Public Studies

Download public TPR-DB data

The CRITT TPR-DB consists of studies that were conducted with Translog-II, Trados or with the CASMACAT workbench. Compiled summary tables can be download via the CRITT TPR-DB management tool:

1. go to login page: https://critt.as.kent.edu/cgi-bin/yawat/yawat.cgi
2. login as public user: TPRDB password: tprdb
3. change to management page: https://critt.as.kent.edu/cgi-bin/yawat/tpd.cgi
4. click on the Download buttons for Tables, Alignment or Translog-II (raw logging data for all data acquisition tools) of the studies that you are interested in.

The Raw logging and aligned data for all public sessions are available on sourceforge https://sourceforge.net/projects/tprdb/ and can be checked out via svn:

svn checkout --username=tprdb https://svn.code.sf.net/p/tprdb/svn/tprdb-svn

Post your technical, methodological, and theoretical questions and comments here.
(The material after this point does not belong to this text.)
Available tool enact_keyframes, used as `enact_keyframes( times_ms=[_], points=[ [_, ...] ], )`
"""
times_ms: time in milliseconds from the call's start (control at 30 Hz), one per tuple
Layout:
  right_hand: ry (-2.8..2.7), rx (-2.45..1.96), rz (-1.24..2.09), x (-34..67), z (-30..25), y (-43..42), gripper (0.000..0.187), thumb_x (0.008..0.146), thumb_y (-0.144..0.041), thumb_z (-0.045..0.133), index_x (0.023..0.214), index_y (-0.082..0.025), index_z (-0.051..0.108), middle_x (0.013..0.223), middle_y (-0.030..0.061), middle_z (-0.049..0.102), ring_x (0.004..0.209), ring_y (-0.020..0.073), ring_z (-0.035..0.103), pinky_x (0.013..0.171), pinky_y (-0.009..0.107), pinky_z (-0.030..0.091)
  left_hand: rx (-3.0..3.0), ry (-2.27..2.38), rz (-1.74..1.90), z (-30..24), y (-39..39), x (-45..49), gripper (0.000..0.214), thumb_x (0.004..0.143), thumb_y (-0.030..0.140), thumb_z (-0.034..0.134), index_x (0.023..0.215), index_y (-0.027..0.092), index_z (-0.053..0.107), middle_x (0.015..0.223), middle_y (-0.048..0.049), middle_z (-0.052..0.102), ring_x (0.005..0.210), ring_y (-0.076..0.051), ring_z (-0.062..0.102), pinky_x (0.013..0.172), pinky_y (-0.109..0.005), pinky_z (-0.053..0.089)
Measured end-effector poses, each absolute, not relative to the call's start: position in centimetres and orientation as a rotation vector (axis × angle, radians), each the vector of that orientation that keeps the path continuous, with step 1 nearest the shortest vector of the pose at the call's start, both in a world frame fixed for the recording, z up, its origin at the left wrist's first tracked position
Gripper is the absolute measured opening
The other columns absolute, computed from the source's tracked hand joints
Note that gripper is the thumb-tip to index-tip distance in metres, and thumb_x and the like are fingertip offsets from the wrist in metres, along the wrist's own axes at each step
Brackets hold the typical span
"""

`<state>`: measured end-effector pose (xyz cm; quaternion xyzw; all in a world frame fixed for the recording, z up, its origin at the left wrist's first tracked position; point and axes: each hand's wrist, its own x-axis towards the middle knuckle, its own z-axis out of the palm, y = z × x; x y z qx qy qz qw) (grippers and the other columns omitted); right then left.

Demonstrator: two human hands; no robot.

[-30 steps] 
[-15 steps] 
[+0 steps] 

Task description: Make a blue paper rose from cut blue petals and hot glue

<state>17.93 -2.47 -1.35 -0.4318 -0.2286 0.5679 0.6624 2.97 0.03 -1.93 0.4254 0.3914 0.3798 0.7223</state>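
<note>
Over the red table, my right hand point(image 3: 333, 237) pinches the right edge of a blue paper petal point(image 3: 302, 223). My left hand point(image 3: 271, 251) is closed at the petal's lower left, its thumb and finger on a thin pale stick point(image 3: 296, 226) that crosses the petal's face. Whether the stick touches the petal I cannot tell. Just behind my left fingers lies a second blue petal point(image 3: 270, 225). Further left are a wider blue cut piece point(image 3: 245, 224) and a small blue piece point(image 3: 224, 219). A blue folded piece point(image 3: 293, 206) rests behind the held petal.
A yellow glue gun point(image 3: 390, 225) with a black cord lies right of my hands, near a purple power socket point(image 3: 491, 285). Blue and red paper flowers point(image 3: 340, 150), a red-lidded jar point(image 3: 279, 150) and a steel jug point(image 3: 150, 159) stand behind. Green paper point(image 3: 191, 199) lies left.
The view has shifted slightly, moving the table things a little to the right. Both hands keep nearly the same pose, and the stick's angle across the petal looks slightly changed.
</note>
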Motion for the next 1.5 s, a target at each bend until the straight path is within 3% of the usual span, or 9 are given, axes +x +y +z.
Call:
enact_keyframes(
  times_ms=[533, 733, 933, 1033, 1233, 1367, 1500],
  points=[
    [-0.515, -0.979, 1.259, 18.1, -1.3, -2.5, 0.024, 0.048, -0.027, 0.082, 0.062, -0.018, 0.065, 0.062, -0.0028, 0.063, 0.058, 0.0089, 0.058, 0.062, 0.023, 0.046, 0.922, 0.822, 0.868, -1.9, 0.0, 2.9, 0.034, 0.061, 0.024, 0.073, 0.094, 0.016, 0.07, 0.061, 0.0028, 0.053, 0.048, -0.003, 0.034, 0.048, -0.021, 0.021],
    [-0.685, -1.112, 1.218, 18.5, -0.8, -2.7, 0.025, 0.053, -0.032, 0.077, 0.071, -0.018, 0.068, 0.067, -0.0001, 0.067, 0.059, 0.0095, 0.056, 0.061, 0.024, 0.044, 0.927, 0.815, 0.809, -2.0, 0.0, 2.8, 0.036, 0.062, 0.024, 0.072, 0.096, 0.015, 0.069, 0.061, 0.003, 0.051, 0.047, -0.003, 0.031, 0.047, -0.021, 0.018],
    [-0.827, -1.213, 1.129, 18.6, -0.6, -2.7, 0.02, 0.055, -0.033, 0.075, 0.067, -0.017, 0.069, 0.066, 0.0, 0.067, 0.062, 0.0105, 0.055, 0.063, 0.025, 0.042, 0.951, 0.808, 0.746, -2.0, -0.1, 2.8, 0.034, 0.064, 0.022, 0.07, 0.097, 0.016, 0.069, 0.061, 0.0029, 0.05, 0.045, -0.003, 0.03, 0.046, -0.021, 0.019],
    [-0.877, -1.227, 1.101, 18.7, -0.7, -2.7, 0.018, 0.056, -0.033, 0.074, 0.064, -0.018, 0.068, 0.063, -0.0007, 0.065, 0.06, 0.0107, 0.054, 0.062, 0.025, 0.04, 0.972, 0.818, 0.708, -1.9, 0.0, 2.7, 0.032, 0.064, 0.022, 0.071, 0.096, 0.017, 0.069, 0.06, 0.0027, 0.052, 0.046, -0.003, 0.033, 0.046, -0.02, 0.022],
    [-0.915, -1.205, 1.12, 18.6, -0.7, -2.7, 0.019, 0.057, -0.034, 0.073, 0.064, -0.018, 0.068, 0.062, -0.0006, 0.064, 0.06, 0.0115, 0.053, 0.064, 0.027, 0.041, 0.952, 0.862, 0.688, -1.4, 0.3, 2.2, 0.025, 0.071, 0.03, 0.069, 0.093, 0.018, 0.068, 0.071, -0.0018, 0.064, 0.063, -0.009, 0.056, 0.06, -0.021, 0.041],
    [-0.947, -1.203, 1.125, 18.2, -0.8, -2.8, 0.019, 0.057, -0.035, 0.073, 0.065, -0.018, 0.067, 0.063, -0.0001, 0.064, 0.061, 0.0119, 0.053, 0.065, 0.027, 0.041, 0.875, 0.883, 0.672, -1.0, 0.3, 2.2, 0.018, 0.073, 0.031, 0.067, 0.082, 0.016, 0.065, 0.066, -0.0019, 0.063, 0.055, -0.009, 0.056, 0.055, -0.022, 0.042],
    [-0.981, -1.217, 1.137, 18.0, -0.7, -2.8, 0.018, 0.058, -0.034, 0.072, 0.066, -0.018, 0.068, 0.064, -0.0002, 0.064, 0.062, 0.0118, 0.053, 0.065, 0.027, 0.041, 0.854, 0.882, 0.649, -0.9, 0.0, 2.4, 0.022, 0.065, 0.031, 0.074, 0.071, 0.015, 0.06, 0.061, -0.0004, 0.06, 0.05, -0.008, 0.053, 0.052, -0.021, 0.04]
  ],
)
Visualize Translation Progression Graphs

go to http://critt.as.kent.edu:3838/mcarl6/ProgGraph/
select the study and session you want to visualize
click on "Load selected session"
adjust time and text segment for which you want to inspect behavioral data
you can also visualize different types of units to fragment the stream of data
or/and look at (some of the) TPR-DB tables for the selected segment

Translation Progression Graphs for public studies can be interactively scrutinized by following this link:

http://critt.as.kent.edu:3838/mcarl6/ProgGraph/
note: this works with http, not with https. It works with the MS-Edge browser.

Translog Data

Studies that were conducted with Translog-II. The study names links to the raw data, in brackets are indicated primary references that make use of this resource. The references should be spelled out on the CRITT publication website.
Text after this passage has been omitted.